— What you are asked to do —
The whole listing below must be printed again exactly, images excluded.
════════════════════
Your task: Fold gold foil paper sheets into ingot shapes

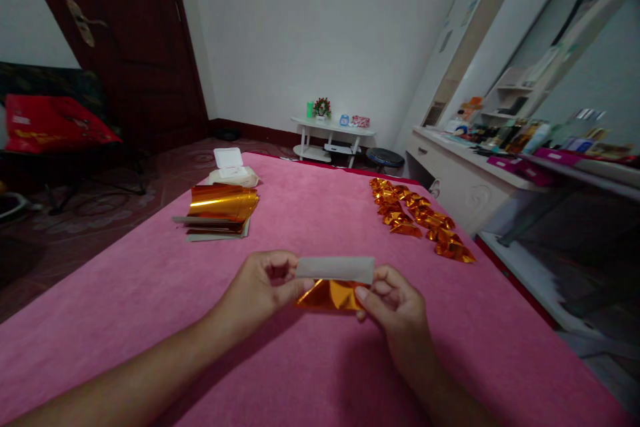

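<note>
Between my hands is a sheet of gold foil paper (345,295), partly folded, with a grey-white backing strip along its upper edge. My left hand (273,280) pinches its left end, thumb on the gold side. At the right end, my right hand (395,300) grips it with the thumb pressed on the foil and fingers curled behind. The paper is held above the pink cover. A stack of gold foil sheets (223,203) lies at the left, some grey-backed edges showing. On the right lie rows of folded gold foil pieces (400,210).
The pink cover (310,213) spreads beneath everything. An open white box (229,159) stands behind the sheet stack. Farther off are a small white table (333,127), a dark round stool (385,158) and a dresser (455,167) with bottles. A red bag (57,123) rests on a chair at left.
</note>
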Motion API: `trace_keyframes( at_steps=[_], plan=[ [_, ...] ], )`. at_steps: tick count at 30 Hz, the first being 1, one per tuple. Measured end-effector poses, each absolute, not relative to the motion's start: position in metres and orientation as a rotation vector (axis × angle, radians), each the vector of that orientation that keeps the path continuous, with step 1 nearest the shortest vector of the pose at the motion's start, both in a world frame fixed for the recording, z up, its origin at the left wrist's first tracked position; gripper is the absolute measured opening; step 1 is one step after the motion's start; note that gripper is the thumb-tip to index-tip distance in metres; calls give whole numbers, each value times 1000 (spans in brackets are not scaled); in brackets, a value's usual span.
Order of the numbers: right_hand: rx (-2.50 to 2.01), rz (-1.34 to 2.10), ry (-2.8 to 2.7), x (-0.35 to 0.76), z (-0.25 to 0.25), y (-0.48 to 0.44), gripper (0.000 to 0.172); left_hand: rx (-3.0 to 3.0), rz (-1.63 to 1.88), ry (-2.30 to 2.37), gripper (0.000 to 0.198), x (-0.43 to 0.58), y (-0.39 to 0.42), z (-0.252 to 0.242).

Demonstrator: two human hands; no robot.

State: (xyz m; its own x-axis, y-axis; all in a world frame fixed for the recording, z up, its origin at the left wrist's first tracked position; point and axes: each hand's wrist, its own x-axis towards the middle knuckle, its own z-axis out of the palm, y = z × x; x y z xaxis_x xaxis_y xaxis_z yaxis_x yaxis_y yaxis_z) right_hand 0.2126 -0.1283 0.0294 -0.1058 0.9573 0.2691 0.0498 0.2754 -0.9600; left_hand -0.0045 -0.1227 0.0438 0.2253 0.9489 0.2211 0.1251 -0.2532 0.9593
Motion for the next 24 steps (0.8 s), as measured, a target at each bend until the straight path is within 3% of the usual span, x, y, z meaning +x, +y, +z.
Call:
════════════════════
— Answer box —
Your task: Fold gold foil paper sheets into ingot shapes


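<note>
Between my hands is a sheet of gold foil paper (345,295), partly folded, with a grey-white backing strip along its upper edge. My left hand (273,280) pinches its left end, thumb on the gold side. At the right end, my right hand (395,300) grips it with the thumb pressed on the foil and fingers curled behind. The paper is held above the pink cover. A stack of gold foil sheets (223,203) lies at the left, some grey-backed edges showing. On the right lie rows of folded gold foil pieces (400,210).
The pink cover (310,213) spreads beneath everything. An open white box (229,159) stands behind the sheet stack. Farther off are a small white table (333,127), a dark round stool (385,158) and a dresser (455,167) with bottles. A red bag (57,123) rests on a chair at left.
</note>
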Motion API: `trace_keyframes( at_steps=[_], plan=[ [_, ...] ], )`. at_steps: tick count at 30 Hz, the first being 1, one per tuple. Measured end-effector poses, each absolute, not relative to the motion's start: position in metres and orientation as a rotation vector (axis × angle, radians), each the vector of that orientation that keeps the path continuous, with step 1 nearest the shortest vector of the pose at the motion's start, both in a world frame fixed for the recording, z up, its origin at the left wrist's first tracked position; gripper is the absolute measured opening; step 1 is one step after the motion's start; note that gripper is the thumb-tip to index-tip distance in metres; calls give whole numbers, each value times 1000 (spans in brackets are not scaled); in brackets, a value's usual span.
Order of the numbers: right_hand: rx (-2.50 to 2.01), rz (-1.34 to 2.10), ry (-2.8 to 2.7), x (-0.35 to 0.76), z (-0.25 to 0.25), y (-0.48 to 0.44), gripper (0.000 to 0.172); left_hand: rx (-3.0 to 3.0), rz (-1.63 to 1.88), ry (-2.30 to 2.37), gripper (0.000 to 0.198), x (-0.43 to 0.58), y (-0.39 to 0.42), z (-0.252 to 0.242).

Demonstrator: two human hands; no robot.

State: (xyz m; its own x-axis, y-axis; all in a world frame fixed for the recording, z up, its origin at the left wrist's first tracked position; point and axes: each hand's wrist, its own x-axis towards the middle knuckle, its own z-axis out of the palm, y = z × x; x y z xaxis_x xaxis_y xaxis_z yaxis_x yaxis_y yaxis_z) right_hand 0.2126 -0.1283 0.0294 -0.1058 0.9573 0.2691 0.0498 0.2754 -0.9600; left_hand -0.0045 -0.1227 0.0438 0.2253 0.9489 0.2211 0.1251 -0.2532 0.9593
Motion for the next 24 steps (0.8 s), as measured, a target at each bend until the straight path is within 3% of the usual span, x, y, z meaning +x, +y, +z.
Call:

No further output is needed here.